*** Exercise data
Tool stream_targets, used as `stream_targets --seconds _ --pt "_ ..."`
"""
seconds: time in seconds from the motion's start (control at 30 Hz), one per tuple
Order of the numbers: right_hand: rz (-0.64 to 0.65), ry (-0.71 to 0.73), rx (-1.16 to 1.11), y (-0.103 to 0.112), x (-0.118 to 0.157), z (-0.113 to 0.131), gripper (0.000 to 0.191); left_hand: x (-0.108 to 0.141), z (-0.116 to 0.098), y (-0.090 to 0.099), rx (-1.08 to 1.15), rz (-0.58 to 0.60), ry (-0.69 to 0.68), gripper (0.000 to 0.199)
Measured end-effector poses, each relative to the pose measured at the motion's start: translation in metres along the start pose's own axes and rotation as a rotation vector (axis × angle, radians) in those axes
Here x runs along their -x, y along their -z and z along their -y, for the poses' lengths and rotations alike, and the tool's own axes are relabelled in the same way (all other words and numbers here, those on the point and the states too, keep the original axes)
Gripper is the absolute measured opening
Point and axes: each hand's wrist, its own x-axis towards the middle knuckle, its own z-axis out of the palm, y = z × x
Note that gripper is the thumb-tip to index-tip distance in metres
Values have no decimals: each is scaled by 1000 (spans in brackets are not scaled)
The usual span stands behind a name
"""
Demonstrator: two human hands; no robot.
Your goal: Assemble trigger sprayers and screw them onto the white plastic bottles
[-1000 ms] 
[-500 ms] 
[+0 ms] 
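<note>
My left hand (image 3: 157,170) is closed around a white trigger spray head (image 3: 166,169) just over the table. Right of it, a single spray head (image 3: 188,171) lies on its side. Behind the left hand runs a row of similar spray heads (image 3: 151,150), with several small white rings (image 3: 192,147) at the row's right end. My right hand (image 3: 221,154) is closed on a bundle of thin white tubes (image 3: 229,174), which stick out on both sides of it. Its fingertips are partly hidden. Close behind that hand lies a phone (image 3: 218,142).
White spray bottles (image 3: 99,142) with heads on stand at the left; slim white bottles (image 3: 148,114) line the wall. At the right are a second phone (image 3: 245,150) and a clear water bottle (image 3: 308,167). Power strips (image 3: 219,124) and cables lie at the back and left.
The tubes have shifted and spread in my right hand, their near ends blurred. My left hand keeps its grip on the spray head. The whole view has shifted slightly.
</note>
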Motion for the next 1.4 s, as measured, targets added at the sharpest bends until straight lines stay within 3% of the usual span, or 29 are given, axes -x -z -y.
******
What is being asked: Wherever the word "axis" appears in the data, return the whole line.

Exercise result:
Measured end-effector poses, each relative to the pose measured at the motion's start: translation in metres along the start pose's own axes and rotation as a rotation vector (axis × angle, radians) in those axes
Point and axes: each hand's wrist, its own x-axis towards the middle knuckle, its own z-axis out of the palm, y = z × x

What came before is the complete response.